A comenté por aquí que el martes tuve que renunciar a hacer la compra en un centro comercial por las largas colas que había para entrar al supermercado. Estas cosas suelo intentar que solo me pasen una vez, así que ayer me pegué un madrugón para estar a las 8.30 horas en la puerta del centro.

Pensaba yo que madrugar después de tantos días sin tener que llevar a los niños al cole sería algo revitalizante. Pero no. Me despedí de la cama como un zombi y no tuve fuerzas ni para desayunar.

Me reconfortó comprobar que yo no era el único perturbado que había tenido la genial idea de ir tan temprano a hacer la compra. No había colas, pero ya había mucho meneo en los pasillos de alimentación.

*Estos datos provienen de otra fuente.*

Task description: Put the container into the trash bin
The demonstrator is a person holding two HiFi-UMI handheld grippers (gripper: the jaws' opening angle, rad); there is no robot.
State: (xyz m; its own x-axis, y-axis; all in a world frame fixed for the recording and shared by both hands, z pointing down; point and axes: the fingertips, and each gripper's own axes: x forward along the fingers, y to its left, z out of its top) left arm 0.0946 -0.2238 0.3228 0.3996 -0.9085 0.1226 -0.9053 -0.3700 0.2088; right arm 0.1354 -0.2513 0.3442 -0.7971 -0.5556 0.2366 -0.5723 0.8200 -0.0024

Me llamó la atención que abundaban dos tipologías de personas. Por un lado, había decenas de empleados de la cadena de supermercados haciendo la compra. Se trataba de los trabajadores encargados de los pedidos a domicilio. Y, por otro lado, había un ejército de jóvenes, con petos de la Diputación Foral de Bizkaia y de la Cruz Roja, que estaban haciendo la compra, o eso imaginé yo, a personas mayores que viven solas o que están en aislamiento.

A partir de las 9.00 horas, desde dentro del supermercado se podía ver cómo se iba formando una interminable fila de carritos de la compra esperando a entrar para comprar. Tardé hora y media en hacer la compra para mi casa y la de mis padres. Y sí, tal y como empezó ayer a decirse en las redes sociales, se veía más hombres que mujeres haciendo la compra, al contrario de lo que ocurre cuando no hay una pandemia letal. Supongo que es un micromachismo más: “Tranquila, cariño, que ya salgo yo a traer los víveres para mantenerte en esta crisis”. Y tienes la excusa para salir dos horas de casa y dejar a tu mujer encerrada con los niños. O puede que no. ¡Yo qué sé!

Salí del supermercado a las 10.00 y la cola de la gente que quería hacer la compra ya serpenteaba más de cien metros por el aparcamiento del centro comercial.

La anécdota del día la viví de regreso a casa. Llegando con el coche a Larrabasterra me encontré con un control de la Ertzaintza. Una agente me dio el alto y me preguntó de dónde venía. “De hacer la compra en Artea”, le contesté. “Enséñeme el tique de la compra, por favor”. Le expliqué que tenía el recibo entre las bolsas de la compra, en el maletero, y me mandó salirme de la carretera para enseñárselo a otros dos agentes que esperaban junto a los coches patrulla.

Aparqué el coche, salí y abrí el maletero, mostrando mis cinco sacos de rafia con la compra como quien lleva de carga un cadáver y cuarenta kilos de cocaína. Pensé que con todo ese alijo de pan de molde, verduras y croquetas congeladas ya era evidente que venía de hacer la compra. “El recibo, por favor”. Pues no, no era evidente. Revolví en un par de bolsas y saqué el recibo. “¿Qué fecha tiene?”. Cuando el ertzaina me preguntó eso reconozco que pensé que querían pillarme en algo. Se lo enseñé: 8 de abril. “¿Y la hora?”. Las 10.00 horas. “¿Y has tardado veinte minutos en venir desde Artea hasta aquí?”. Y dediqué medio minuto a explicarle al agente lo que se tarda en meter la compra en cinco bolsas, llegar al coche, descargar, llevar el carrito a su sitio y recuperar un euro... ¿Se nos ha ido la olla?